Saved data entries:
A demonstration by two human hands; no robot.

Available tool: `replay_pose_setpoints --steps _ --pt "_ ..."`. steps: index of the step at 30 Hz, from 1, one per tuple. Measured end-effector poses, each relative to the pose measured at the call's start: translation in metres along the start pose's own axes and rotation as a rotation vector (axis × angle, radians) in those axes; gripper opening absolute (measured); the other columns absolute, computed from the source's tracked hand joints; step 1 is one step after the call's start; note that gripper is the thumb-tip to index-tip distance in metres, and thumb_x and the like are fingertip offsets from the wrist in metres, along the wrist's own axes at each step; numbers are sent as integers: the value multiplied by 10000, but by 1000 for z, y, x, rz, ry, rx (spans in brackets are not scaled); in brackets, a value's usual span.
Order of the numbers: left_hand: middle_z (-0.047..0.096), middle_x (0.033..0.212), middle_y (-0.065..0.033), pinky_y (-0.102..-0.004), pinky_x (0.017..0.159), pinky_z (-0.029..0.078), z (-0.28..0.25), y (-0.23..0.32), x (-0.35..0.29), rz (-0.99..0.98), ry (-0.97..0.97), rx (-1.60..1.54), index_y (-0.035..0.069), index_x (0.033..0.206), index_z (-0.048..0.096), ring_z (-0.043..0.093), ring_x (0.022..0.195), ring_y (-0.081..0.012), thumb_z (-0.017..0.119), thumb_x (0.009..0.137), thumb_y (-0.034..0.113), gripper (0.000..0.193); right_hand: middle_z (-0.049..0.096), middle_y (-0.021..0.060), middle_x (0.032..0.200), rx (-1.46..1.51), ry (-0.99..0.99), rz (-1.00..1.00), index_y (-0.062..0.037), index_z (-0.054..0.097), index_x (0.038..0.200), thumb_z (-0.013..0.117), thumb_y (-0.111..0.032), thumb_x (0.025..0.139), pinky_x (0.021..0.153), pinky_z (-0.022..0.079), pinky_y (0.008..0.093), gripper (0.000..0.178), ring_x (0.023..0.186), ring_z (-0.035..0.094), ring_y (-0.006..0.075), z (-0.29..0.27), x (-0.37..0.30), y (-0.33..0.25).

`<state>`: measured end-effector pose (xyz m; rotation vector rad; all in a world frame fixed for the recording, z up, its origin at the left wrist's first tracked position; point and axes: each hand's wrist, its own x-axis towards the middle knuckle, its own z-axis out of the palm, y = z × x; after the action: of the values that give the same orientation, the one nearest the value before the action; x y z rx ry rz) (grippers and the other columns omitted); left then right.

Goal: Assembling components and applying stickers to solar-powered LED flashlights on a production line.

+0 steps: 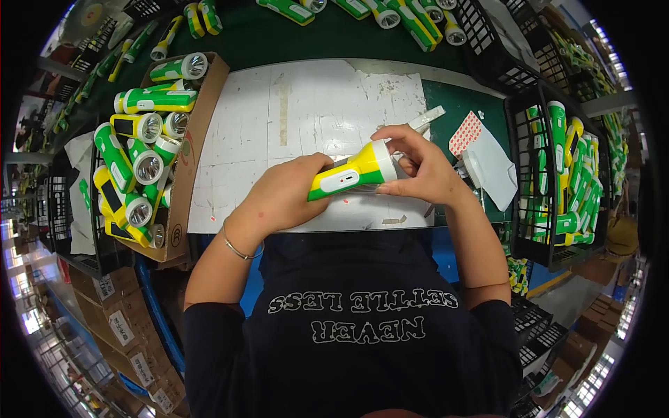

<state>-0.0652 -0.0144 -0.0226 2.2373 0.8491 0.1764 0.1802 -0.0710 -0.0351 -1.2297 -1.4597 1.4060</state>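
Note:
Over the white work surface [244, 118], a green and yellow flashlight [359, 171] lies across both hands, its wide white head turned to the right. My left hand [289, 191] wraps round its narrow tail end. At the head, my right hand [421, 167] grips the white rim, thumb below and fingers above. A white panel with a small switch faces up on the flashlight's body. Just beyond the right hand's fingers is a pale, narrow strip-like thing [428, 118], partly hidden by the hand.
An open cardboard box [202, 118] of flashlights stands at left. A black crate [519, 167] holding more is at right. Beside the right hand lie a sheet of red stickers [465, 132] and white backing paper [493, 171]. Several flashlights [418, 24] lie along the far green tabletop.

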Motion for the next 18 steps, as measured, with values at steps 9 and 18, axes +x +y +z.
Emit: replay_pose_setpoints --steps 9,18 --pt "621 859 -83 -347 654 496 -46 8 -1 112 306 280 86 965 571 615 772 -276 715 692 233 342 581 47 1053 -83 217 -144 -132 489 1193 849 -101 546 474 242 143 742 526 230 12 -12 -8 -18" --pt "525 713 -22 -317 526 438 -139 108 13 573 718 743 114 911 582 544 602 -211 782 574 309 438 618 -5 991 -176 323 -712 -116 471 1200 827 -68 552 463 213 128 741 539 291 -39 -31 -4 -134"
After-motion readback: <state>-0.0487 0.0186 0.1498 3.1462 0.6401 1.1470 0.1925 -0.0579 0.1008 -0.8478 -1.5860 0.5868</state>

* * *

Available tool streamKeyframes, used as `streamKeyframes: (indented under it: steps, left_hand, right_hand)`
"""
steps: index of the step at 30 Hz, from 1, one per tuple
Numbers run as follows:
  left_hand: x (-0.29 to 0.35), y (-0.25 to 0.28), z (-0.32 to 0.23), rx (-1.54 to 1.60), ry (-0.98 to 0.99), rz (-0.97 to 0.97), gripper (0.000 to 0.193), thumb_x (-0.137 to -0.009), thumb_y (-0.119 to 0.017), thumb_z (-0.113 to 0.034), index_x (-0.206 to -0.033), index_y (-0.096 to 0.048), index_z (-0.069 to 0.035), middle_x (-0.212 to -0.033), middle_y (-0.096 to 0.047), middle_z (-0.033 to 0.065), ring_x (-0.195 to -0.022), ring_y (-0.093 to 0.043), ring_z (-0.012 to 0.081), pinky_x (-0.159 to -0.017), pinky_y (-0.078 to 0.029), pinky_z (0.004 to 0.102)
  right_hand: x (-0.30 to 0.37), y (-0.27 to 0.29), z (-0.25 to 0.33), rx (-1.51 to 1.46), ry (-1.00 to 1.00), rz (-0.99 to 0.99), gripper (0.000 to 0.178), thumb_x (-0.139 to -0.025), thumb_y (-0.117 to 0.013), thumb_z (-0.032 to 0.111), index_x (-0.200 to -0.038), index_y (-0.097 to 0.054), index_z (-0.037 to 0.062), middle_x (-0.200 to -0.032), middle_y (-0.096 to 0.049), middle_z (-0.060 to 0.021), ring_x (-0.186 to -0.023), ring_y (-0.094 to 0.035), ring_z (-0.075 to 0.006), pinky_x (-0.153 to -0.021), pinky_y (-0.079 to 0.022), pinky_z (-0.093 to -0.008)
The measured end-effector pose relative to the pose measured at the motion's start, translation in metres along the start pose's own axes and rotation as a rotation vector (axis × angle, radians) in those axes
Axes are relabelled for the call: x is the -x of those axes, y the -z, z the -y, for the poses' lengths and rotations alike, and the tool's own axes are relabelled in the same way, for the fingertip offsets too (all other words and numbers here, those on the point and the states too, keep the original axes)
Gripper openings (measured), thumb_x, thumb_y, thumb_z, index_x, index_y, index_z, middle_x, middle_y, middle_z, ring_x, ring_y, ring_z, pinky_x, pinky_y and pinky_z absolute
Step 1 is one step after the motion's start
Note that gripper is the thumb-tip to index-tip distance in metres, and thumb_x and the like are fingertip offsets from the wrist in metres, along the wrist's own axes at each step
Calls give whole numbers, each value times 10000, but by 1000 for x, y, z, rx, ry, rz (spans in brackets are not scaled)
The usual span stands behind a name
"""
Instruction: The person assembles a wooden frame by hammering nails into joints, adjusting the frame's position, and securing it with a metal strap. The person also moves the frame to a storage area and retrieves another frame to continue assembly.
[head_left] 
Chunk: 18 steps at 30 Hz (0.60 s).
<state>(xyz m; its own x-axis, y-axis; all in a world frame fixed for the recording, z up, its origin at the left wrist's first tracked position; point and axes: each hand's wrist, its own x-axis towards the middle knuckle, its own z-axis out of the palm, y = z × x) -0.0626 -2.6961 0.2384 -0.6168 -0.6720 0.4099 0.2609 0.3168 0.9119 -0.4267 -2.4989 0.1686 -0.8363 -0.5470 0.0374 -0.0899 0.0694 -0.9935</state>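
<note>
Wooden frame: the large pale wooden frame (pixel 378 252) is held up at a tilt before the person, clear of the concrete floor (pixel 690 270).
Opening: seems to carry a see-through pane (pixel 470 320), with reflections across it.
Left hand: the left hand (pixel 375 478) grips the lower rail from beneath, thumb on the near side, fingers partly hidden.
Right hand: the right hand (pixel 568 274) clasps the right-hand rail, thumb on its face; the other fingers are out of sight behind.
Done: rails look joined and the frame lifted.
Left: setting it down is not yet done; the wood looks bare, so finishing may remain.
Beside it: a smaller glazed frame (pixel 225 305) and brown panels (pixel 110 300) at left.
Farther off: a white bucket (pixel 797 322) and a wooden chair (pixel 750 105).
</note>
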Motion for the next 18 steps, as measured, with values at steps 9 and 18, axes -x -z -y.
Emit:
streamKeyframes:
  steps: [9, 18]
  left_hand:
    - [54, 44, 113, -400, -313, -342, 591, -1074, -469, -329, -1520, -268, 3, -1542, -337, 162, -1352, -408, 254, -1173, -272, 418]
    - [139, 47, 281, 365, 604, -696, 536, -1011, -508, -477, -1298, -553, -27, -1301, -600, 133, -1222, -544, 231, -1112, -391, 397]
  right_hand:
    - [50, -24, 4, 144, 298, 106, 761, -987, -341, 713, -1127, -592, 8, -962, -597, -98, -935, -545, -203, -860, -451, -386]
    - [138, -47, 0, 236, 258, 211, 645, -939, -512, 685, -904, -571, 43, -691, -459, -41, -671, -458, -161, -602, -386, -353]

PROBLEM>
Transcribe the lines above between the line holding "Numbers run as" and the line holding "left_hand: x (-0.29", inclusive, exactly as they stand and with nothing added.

WRITTEN RESPONSE>
Numbers run as follows:
  left_hand: x (-0.29 to 0.35), y (-0.25 to 0.28), z (-0.32 to 0.23), rx (-1.54 to 1.60), ry (-0.98 to 0.99), rz (-0.97 to 0.97), gripper (0.000 to 0.193), thumb_x (-0.137 to -0.009), thumb_y (-0.119 to 0.017), thumb_z (-0.113 to 0.034), index_x (-0.206 to -0.033), index_y (-0.096 to 0.048), index_z (-0.069 to 0.035), middle_x (-0.212 to -0.033), middle_y (-0.096 to 0.047), middle_z (-0.033 to 0.065), ring_x (-0.195 to -0.022), ring_y (-0.093 to 0.043), ring_z (-0.012 to 0.081), pinky_x (-0.159 to -0.017), pinky_y (-0.078 to 0.029), pinky_z (0.004 to 0.102)

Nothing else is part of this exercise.